ASSIGNMENT: Each line below that carries the string "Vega" must appear in the answer.

######

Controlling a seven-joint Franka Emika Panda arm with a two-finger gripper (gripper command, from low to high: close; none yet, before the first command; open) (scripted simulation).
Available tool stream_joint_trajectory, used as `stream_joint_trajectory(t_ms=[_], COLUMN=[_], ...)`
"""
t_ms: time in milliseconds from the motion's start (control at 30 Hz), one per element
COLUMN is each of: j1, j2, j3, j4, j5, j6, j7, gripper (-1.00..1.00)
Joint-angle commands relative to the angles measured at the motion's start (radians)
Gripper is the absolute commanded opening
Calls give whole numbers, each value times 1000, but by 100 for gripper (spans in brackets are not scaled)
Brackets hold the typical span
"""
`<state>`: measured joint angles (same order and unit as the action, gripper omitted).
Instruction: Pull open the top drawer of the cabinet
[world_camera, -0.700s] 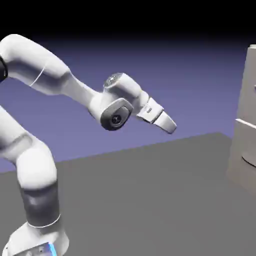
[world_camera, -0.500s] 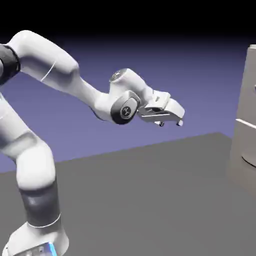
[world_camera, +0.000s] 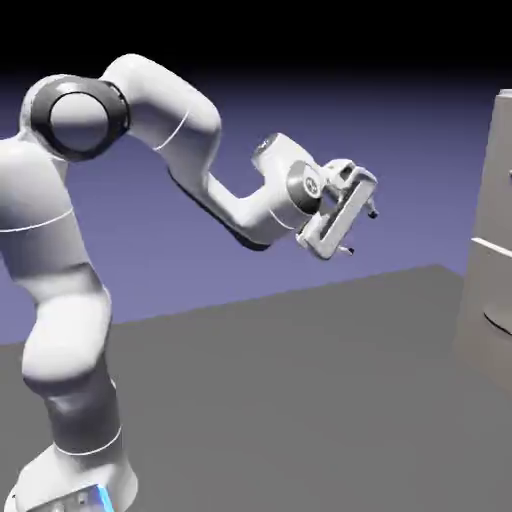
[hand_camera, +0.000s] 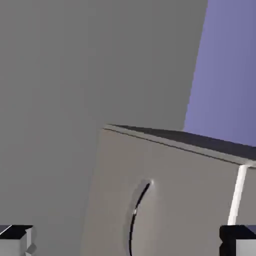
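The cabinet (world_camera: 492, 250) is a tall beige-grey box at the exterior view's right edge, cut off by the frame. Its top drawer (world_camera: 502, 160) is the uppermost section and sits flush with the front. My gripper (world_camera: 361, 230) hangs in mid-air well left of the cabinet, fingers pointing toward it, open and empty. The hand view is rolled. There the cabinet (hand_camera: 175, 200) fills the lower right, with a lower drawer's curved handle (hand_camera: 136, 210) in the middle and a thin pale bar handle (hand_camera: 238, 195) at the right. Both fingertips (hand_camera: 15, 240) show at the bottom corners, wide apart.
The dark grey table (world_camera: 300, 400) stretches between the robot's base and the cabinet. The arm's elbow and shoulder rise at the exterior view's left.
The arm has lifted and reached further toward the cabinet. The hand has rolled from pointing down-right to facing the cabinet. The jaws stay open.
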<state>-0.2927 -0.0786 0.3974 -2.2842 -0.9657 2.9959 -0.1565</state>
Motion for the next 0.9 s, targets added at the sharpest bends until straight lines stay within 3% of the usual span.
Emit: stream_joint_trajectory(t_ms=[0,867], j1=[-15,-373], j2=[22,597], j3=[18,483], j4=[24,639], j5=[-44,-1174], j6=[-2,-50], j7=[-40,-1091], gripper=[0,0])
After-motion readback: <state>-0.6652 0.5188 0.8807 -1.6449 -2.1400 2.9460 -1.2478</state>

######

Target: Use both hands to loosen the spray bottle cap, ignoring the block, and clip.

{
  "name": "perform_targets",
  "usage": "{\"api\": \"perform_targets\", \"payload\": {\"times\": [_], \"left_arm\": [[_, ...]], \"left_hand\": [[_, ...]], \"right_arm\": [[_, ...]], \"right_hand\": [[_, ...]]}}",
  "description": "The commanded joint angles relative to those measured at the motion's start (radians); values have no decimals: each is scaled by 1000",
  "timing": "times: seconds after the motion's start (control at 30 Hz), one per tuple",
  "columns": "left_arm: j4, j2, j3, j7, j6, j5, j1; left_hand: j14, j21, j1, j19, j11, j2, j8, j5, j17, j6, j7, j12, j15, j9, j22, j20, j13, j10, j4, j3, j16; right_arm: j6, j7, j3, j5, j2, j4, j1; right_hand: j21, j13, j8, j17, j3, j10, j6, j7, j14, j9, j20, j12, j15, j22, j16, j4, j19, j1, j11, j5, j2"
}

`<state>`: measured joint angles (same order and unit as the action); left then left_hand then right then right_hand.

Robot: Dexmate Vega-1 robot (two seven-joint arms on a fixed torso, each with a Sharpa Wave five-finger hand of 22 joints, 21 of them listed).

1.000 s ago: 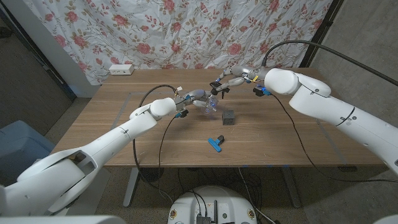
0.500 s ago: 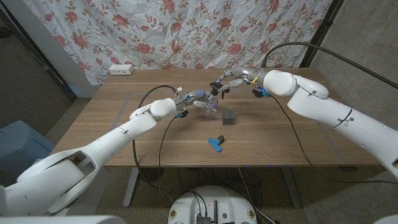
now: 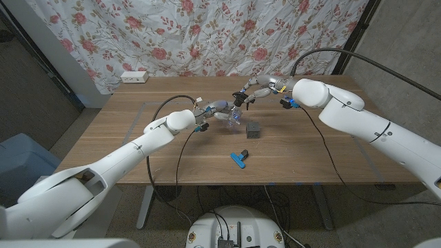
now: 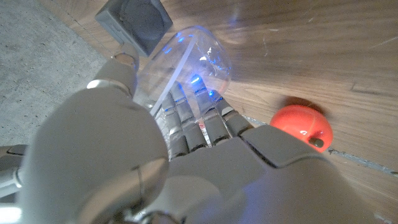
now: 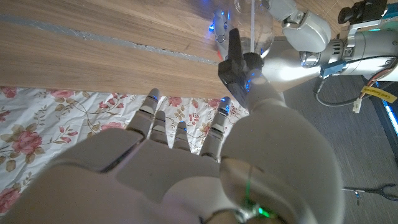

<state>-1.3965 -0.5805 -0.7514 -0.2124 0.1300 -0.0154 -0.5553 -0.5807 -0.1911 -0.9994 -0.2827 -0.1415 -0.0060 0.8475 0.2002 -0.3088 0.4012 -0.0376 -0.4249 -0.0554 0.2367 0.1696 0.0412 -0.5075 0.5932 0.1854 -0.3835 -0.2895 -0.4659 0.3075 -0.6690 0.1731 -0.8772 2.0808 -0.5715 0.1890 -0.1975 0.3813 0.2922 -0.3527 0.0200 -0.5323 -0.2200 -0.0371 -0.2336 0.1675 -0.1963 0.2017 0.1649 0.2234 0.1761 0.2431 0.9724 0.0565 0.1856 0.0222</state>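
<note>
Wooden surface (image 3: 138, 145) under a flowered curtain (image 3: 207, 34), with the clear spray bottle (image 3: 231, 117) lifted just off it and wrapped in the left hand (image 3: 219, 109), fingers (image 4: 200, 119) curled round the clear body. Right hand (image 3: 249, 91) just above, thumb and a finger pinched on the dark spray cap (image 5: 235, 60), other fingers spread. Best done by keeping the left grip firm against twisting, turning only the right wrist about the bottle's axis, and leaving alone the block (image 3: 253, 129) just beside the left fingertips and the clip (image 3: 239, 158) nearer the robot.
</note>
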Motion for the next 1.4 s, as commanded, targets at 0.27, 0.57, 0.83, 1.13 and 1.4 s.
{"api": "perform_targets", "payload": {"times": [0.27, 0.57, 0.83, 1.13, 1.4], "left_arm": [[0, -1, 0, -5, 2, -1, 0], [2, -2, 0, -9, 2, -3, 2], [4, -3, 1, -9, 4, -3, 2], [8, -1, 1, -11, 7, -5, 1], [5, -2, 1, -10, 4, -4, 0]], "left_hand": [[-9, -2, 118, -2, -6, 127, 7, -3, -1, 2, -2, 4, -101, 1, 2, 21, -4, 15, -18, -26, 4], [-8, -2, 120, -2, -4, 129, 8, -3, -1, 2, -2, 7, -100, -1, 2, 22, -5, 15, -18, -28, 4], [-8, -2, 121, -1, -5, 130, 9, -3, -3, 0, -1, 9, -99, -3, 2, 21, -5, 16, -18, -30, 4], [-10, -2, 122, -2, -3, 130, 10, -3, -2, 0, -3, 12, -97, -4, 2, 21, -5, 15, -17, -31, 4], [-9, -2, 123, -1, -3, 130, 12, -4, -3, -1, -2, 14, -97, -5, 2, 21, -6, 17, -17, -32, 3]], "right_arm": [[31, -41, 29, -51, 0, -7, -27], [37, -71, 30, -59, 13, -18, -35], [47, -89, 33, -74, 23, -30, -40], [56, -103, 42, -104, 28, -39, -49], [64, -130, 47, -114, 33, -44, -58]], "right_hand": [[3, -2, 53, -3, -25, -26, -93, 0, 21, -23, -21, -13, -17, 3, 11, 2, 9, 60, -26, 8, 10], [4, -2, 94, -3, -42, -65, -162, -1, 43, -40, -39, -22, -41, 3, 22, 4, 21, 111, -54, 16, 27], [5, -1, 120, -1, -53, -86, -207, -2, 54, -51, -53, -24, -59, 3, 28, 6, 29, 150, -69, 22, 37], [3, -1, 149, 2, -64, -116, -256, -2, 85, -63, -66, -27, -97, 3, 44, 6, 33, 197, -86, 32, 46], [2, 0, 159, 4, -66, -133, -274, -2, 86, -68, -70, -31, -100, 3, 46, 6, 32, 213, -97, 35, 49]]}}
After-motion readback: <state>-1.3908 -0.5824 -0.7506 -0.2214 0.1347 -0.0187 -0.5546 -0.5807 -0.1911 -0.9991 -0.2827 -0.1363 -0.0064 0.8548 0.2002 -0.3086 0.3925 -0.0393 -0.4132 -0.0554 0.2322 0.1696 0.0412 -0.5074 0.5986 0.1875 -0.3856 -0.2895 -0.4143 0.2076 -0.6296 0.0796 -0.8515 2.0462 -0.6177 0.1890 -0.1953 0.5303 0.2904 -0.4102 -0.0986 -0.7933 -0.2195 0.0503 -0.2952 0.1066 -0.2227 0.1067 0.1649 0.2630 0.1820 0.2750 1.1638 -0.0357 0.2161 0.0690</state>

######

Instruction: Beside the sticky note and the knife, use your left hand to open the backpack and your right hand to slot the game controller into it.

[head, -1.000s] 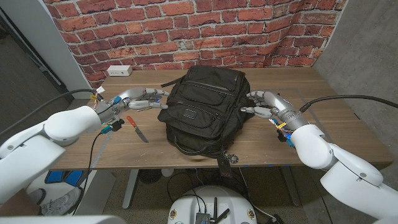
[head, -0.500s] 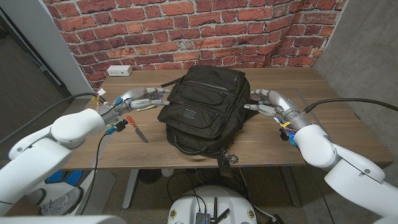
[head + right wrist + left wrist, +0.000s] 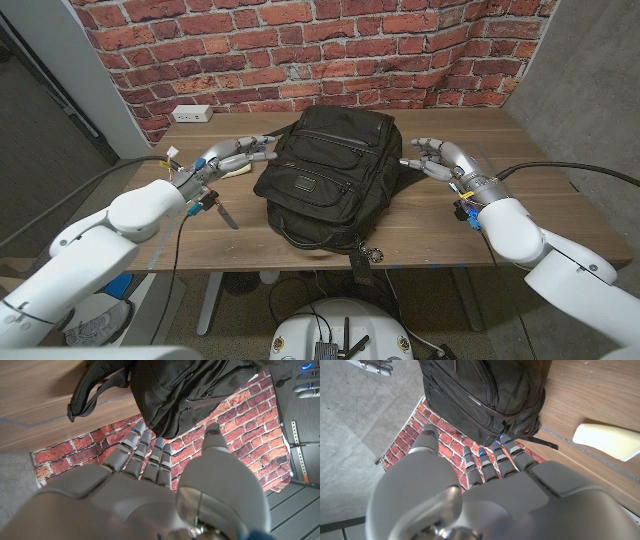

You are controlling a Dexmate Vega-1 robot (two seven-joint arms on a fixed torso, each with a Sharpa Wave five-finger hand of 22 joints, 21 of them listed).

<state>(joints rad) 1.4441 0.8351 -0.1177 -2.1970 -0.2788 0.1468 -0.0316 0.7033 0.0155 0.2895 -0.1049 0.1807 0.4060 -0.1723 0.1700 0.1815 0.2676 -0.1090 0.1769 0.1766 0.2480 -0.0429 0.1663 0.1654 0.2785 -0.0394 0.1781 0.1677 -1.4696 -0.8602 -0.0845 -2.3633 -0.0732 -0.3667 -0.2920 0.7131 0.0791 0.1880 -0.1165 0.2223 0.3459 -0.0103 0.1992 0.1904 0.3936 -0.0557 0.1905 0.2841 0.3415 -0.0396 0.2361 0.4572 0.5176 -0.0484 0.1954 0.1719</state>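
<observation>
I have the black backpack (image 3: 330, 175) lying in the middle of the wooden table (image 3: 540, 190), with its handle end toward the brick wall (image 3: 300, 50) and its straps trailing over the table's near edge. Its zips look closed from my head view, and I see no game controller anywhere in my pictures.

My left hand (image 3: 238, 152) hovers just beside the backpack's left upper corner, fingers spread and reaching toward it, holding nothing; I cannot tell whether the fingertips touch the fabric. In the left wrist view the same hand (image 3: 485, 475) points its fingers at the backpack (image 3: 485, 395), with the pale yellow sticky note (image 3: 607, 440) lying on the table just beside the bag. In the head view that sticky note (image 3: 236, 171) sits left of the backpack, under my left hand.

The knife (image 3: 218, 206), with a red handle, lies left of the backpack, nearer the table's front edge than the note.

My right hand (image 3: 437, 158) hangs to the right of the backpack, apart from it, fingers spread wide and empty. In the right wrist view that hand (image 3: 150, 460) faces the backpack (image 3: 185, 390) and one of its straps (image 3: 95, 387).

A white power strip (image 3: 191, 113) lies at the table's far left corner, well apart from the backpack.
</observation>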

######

THE ANSWER:
Robot: Dexmate Vega-1 robot (two seven-joint arms on a fixed torso, each with a Sharpa Wave five-finger hand of 22 joints, 21 of them listed).
You are controlling a Dexmate Vega-1 robot (two seven-joint arms on a fixed torso, each with a Sharpa Wave five-finger hand of 22 joints, 21 of them listed).

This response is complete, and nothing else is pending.